Neurochemicals between 0.5 and 4.2 ppm were quantified using LCModel (Version 6.2–3) (Provencher, 1993) with water scaling and a simulated basis set that included an experimentally-acquired macromolecule spectrum. The fractions of grey matter, white matter and CSF were obtained from segmentation of the MPRAGE imaging using the standard voxel-based morphometry pre-processing pipeline in SPM12. Nine metabolites had a mean Cramer Rao Lower Bound lower than 20 and were saved for further analysis. Metabolites with correlation ≤-0.3 were reported together: (i) NAA and NAAG, (ii) choline and glycerophosphocholine, (iii) creatine and phosphocreatine, (iv) glucose and taurine and (v) ascorbate and glutathione.

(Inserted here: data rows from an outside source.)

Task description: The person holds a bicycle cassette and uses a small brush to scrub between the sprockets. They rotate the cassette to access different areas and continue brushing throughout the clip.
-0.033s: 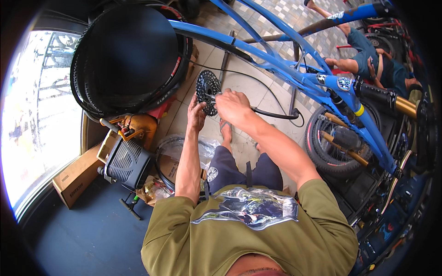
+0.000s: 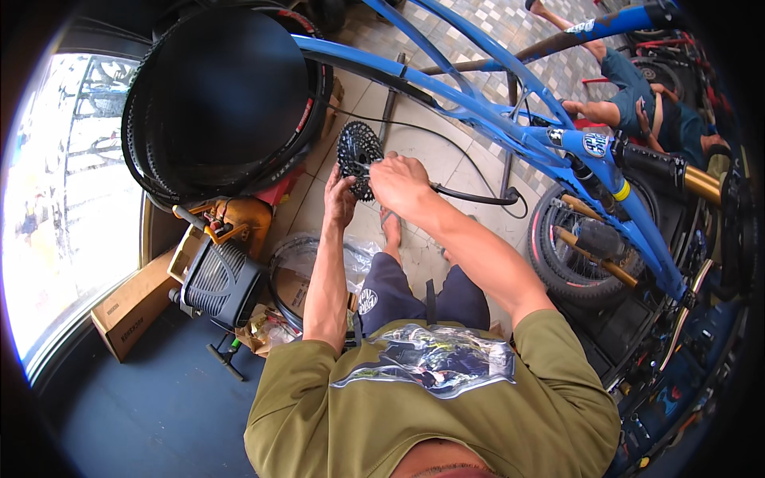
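A black bicycle cassette (image 2: 358, 151) with toothed sprockets is held up on edge in front of me. My left hand (image 2: 339, 196) grips its lower left rim, fingers bent around the teeth. At the hub on the cassette's right face is my right hand (image 2: 398, 183), its fingers closed. A small bit of shiny metal shows by the fingertips, but what they hold is mostly hidden.
A blue bicycle frame (image 2: 494, 119) spans the upper right, with a black cable (image 2: 454, 137) looping below it. Black tyres (image 2: 319, 103) stand upper left, near an orange-and-grey machine (image 2: 223, 275) and a cardboard box (image 2: 135, 307). Another person (image 2: 629, 88) sits far right.
My right hand has shifted very slightly at the cassette's hub, its fingers still closed. My left hand and the cassette stay nearly in place.
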The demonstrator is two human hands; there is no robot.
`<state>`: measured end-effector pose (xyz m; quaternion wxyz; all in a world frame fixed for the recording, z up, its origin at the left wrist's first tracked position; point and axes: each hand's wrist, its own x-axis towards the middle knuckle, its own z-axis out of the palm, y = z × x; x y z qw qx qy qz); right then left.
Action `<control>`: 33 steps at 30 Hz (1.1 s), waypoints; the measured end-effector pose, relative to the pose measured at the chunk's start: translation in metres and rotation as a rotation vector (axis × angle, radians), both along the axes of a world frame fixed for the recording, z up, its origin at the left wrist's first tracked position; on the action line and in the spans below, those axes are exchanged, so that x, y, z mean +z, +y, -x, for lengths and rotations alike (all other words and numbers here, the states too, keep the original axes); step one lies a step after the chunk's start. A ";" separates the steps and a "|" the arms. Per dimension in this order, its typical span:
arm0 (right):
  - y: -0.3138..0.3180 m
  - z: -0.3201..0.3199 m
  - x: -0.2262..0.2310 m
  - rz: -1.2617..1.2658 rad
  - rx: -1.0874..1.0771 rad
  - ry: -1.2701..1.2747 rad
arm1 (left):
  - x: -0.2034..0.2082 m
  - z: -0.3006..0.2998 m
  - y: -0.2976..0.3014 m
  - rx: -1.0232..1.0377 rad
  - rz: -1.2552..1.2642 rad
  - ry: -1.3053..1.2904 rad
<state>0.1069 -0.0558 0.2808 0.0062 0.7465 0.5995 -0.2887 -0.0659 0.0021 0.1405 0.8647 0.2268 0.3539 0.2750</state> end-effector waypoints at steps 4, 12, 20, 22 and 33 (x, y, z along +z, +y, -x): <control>0.005 0.003 0.001 -0.019 0.022 -0.018 | 0.011 -0.008 -0.003 0.023 0.048 -0.041; -0.005 0.000 -0.009 0.052 -0.005 0.045 | -0.025 0.007 0.004 0.156 0.268 0.015; -0.006 -0.010 -0.037 0.030 -0.165 -0.034 | -0.007 -0.001 0.003 0.178 0.293 0.015; -0.002 -0.011 -0.037 0.150 -0.226 0.083 | -0.010 0.000 0.002 0.176 0.287 0.026; 0.005 -0.017 -0.028 0.210 -0.139 0.080 | -0.016 -0.004 -0.005 0.055 0.031 0.072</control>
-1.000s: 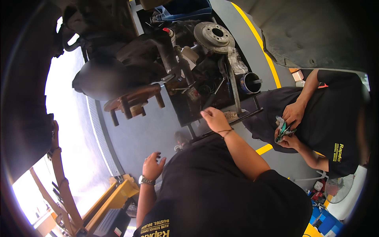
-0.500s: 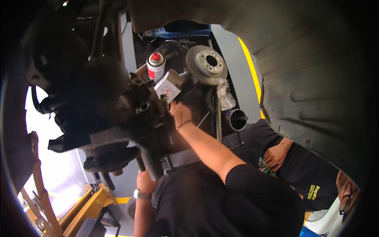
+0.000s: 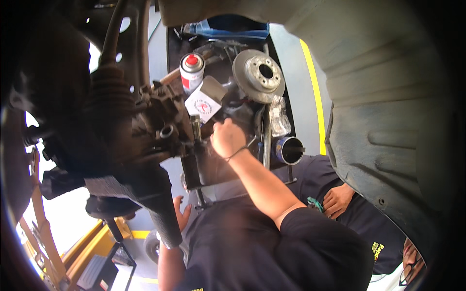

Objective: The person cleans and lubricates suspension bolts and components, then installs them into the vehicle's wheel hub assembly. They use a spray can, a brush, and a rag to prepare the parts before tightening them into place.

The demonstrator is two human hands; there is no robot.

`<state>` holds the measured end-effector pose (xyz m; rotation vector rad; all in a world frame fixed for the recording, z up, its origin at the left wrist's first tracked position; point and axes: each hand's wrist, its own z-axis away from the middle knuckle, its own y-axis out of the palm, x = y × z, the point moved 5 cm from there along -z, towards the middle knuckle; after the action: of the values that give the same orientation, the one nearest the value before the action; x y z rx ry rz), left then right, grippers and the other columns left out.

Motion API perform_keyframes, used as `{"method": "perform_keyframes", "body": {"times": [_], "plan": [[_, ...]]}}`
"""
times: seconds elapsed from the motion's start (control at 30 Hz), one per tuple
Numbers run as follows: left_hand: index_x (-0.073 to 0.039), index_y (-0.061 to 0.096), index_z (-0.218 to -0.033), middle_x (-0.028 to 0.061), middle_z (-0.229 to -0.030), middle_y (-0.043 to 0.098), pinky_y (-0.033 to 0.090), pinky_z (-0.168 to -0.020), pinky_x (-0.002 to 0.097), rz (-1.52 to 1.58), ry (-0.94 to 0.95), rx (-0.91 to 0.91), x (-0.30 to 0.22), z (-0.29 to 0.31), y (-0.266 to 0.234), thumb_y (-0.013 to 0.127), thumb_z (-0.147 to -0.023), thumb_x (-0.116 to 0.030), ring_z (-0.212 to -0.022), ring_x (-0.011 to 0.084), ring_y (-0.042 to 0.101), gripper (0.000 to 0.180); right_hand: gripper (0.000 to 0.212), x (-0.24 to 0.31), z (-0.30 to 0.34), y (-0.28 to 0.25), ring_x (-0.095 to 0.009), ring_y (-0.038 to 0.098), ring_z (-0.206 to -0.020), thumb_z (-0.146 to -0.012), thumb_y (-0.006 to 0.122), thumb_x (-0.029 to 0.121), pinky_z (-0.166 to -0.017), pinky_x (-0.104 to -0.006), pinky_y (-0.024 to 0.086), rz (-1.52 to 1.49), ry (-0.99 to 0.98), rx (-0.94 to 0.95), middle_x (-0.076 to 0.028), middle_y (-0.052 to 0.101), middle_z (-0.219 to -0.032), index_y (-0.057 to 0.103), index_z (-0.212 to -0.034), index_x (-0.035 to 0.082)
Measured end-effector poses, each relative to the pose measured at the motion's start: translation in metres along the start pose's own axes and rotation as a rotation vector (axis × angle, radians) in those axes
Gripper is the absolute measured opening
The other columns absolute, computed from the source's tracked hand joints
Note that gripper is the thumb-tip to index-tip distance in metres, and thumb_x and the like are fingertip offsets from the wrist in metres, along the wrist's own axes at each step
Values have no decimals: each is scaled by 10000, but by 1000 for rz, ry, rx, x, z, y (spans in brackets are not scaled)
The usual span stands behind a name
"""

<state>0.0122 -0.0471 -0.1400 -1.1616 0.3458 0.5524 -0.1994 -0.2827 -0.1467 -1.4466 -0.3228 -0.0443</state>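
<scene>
My right hand (image 3: pixel 228 138) is curled closed over the near part of the dark cart, just right of an upright metal bolt (image 3: pixel 195 128) on the suspension assembly (image 3: pixel 131 162). Whatever its fingers grip, if anything, is hidden. Below the assembly, my left hand (image 3: pixel 183 214) shows its thumb and fingers apart, with nothing visible in them; a dark strut covers its wrist. Beyond the right hand lies an open white box (image 3: pixel 204 105), beside a spray can (image 3: pixel 192 72) with a red cap. A grey brake disc (image 3: pixel 257 76) rests farther right.
A clear plastic packet (image 3: pixel 278 117) and an open round tin (image 3: pixel 290 150) sit along the cart's right side. At right stands a co-worker, whose hand (image 3: pixel 338 201) is by a green cloth-like item. The wheel-arch liner (image 3: pixel 383 111) curves overhead on the right.
My left hand has come away from the underside of the assembly, its fingers now spread. My right hand has shifted slightly right and stays curled. The view has moved a little.
</scene>
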Motion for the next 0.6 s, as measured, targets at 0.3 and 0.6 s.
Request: {"method": "perform_keyframes", "body": {"times": [0.3, 0.6], "plan": [[-39, 640, -1193, 161, -1057, 704, 495, -908, 450, 28, 183, 80, -40, -12, -14, 706, -912, -262, -996, 357, 661, 365, 280, -42, 35, -89, -222, 629, -591, -812, 537, 101, -548, -298, 511, -1539, 241, 311, -137, 686, -779, 705, -931, -89], [-39, 656, -1199, 157, -1065, 710, 513, -920, 443, 189, 369, 83, -67, -25, -45, 725, -910, -267, -1024, 350, 666, 374, 204, -14, 87, -142, -130, 622, -696, -946, 616, 40, -644, -240, 483, -1319, 11, 47, -63, 667, -811, 681, -1108, -65]]}}
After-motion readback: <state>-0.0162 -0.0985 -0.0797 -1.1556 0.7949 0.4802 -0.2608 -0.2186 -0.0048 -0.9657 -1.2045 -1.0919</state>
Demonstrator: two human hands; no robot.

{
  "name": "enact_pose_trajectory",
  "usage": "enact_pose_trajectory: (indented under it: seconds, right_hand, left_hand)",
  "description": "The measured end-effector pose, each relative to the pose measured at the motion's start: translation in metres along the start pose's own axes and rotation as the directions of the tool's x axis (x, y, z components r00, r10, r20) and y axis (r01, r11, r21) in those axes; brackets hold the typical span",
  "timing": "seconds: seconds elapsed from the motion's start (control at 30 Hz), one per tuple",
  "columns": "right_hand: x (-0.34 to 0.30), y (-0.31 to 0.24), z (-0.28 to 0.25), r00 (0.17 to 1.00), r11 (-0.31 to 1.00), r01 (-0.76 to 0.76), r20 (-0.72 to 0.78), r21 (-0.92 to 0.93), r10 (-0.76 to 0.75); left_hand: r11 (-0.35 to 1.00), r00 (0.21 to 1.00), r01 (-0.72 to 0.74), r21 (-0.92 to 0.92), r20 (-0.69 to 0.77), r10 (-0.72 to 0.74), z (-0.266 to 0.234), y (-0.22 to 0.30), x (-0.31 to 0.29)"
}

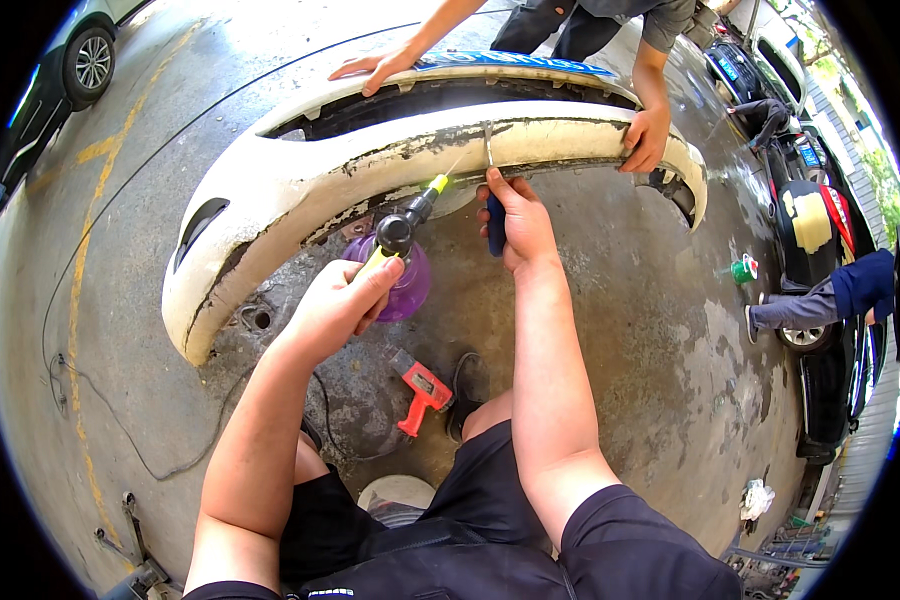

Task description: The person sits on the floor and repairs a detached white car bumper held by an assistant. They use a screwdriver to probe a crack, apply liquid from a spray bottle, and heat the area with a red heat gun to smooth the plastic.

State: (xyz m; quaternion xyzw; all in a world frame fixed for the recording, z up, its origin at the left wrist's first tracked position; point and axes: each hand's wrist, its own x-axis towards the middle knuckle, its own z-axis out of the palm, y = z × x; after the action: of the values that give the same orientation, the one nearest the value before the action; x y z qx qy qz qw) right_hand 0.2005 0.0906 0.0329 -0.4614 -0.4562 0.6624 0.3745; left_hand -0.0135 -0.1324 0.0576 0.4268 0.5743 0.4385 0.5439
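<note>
A white car bumper (270, 180) with cracked, flaking paint along its lower edge lies across the view in front of me. My left hand (345, 305) grips a spray bottle (410, 285) with a purple body and a black-and-yellow trigger head. Its bright yellow nozzle points at the bumper, and a thin streak of liquid shows between them. Closed round a blue-handled tool (496, 225), my right hand (522, 225) holds its thin metal blade upright against the flaked edge. The blade's exact shape is too small to tell.
Across from me, a person's hands (648, 138) rest on the bumper, near a blue plate (510, 64). A red heat gun (423, 395) lies on the floor by my foot. Cables (185, 468) run at left. Cars and another person (850, 295) are at right.
</note>
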Motion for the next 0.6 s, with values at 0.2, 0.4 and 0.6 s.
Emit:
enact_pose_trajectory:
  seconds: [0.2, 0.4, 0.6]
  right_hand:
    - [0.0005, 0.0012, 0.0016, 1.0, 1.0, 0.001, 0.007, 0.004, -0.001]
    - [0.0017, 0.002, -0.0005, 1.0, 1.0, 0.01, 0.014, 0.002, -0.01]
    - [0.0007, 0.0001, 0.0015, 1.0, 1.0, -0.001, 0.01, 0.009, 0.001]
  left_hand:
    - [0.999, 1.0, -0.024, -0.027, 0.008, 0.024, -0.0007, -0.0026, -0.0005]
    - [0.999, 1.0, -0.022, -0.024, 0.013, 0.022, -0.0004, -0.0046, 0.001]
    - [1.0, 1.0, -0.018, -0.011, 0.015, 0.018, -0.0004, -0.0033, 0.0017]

Measures of scan quality, including water linewidth and signal to noise, are reported in supplementary materials (Table S1).
2.3. Statistical analysis
A generalised linear model was used to remove the effect of age, sex and partial volume (of grey and white matter) from the metabolite concentrations. This model was weighted with the metabolite Cramer Rao Lower Bound and the residuals used for further analysis. The tissue correction method was the same as (Murley et al., 2020b). Factorial analysis of variance (ANOVA) was used to compare nineteen metabolite concentrations across three brain regions and between five groups. Dunnett's post hoc test was used to explore differences between control participants and the FTLD syndrome subtypes. Welch's t-test was used to test for differences in cognitive tests between healthy participants and those with a FTLD syndrome.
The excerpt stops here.